When one thinks of an Italian holiday the thought seldom occurs that apart from being the treasure chest of European art, fabulous cities and tourist attractions ranging from spectacular snow-fields to sun-drenched beaches, Italy is also the domain of a natural adventureland: it’s called Abruzzo, the regional heartland of Italy.

When an Australian journalist recently described Abruzzo (home to under one and a half million people as a quarter of a million dispersed all over the world after World War Two) as ‘Italy’s last wilderness’, he wasn’t just churning an idea into a nice turn of phrase. Abruzzo is a rugged mountainous region, with winter-snows turning the high peaks of the Apennine ranges into temporary glaciers. One of them, the Calderone (the cauldron) is actually Europe’s southermost perennial glacier at nearly 3000 metres.

Bears, wolves and deers
This is part of the Gran Sasso (Great Stone), the highest and most identifiable peak of the Apennine ranges which run the full length of the Italian peninsula. And around the Gran Sasso golden eagles still fly majestically while the surrounding dark forests are still inhabited by brown bears, and where evergreen plateaus are not only grazing grounds for domesticated cattle but also for free-roaming deers. Isolate villages are clustered on mountainsides and, at night, wolfs are still heard from inside those houses howl at the big yellow moon.
But Abruzzo’s unadulterated wilderness is not quite casual: after all its capital is called L’Aquila (which means The Eagle), and the Gran Sasso wilderness is a protected natural park because the Abruzzesi are a proud race of people quite conscious of the significance and value of their pristine world. A world which, surprise, surprise! is just two-hours (by road) east of Rome and perhaps an additional couple of hours south of Florence!
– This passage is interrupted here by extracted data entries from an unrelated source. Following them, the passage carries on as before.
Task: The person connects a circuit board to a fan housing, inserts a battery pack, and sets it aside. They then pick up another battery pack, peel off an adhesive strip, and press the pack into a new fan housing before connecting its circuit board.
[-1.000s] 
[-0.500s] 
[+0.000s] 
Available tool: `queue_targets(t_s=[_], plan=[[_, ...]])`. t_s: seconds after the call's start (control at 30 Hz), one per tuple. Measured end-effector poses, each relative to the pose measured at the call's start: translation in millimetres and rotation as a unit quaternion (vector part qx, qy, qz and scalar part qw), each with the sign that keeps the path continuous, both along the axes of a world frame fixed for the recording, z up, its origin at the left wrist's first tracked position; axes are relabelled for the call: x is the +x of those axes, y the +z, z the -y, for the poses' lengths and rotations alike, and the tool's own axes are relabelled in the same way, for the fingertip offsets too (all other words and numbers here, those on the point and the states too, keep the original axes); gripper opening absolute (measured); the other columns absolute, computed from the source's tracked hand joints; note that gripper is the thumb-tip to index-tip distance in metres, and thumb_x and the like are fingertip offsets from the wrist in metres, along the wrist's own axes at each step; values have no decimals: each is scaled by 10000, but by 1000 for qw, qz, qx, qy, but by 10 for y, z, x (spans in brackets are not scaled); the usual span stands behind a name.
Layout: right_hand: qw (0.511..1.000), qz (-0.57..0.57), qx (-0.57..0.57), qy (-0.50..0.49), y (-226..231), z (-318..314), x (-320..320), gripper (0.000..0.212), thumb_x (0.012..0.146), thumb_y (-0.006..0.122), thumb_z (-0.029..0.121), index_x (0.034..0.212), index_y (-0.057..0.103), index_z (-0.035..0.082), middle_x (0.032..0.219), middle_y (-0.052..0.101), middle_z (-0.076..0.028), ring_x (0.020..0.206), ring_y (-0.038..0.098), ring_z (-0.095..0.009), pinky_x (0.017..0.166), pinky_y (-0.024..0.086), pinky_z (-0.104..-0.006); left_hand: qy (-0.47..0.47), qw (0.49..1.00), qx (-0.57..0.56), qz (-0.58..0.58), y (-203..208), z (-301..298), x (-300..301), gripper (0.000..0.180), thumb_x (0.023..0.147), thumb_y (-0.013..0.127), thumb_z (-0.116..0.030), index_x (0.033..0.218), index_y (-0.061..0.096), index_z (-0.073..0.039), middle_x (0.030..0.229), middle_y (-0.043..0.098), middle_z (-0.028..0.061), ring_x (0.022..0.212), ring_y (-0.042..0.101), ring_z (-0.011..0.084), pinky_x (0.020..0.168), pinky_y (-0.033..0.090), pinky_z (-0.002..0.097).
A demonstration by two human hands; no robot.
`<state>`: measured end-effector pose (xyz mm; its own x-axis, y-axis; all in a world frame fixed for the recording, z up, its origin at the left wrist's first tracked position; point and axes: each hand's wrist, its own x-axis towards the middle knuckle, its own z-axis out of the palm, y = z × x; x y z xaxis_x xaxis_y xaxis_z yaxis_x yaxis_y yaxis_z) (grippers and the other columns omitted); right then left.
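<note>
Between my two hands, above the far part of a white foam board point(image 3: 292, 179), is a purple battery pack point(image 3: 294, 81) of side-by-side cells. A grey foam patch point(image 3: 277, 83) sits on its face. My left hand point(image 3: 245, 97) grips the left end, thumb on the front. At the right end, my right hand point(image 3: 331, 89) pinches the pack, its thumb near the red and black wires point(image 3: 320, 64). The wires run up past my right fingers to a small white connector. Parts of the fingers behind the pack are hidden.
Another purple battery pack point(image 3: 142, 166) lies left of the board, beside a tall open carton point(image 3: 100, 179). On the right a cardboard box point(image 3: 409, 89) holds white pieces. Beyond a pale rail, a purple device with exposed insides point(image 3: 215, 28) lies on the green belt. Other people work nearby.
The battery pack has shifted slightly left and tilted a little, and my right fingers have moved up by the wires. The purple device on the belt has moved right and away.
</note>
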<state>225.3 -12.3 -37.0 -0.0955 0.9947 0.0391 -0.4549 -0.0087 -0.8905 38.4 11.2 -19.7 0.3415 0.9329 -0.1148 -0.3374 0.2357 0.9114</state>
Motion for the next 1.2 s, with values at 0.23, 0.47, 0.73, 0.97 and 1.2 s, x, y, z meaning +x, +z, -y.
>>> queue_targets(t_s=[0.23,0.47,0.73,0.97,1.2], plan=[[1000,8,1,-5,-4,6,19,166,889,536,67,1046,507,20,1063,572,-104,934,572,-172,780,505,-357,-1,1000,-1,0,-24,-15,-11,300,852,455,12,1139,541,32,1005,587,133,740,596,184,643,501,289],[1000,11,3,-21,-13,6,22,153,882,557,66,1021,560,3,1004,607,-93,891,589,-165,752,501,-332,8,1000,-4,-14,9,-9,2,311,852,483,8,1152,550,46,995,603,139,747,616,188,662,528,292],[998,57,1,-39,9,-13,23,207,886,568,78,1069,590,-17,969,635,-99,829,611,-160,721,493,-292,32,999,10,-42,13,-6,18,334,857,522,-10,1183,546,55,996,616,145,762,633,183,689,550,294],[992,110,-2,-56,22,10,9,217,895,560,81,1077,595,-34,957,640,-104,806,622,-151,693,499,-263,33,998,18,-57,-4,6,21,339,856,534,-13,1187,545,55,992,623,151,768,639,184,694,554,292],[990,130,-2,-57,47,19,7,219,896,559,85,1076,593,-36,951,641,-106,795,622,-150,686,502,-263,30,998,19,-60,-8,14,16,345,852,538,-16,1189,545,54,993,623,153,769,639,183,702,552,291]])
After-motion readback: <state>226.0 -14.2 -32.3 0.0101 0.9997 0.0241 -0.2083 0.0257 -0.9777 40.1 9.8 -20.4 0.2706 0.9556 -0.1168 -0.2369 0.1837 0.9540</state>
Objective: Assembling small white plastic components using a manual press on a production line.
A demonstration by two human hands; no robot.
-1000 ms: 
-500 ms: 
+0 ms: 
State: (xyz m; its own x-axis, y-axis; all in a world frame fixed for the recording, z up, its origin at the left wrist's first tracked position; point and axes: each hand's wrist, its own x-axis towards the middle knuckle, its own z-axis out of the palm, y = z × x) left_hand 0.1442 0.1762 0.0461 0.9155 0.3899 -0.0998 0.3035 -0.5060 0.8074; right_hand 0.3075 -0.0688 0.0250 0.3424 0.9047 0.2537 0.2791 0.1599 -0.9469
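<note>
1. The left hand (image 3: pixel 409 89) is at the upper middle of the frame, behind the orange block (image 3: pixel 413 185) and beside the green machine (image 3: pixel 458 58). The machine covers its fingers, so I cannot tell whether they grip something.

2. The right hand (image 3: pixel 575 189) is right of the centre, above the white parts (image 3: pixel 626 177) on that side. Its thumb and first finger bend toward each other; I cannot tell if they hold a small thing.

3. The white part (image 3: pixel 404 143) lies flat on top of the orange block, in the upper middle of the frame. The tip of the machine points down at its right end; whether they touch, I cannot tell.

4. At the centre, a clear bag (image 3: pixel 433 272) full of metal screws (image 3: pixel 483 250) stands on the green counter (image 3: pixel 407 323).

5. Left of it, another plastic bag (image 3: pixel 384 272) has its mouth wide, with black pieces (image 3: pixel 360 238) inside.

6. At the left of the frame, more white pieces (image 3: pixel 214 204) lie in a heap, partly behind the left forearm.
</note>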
Yet, just as the Abruzzesi resisted for a long time ancient Rome’s expansionary movement (though they were eventually submitted like every other people in and around the Mediterranean), they put up an equally fierce defence of their medieval world against the advances of modernism led by the Renaissance. Scarpe grosse e cervello fino’ is how the people of Abruzzo have been described: ‘rugged boots but sharp minds’…

Incidently, just as one of ancient Rome’s greatest poets (Ovid) was born in Sulmona in 43 BC, one of last century’s greatest Italian philosophers, Benedetto Croce (1866-1952), hailed from Pescasseroli. Furthermore, Gabriele D’Annunzio, one of the country’s most colourful and controversial poets, writer and patriot (1863-1938) hailed from Pescara.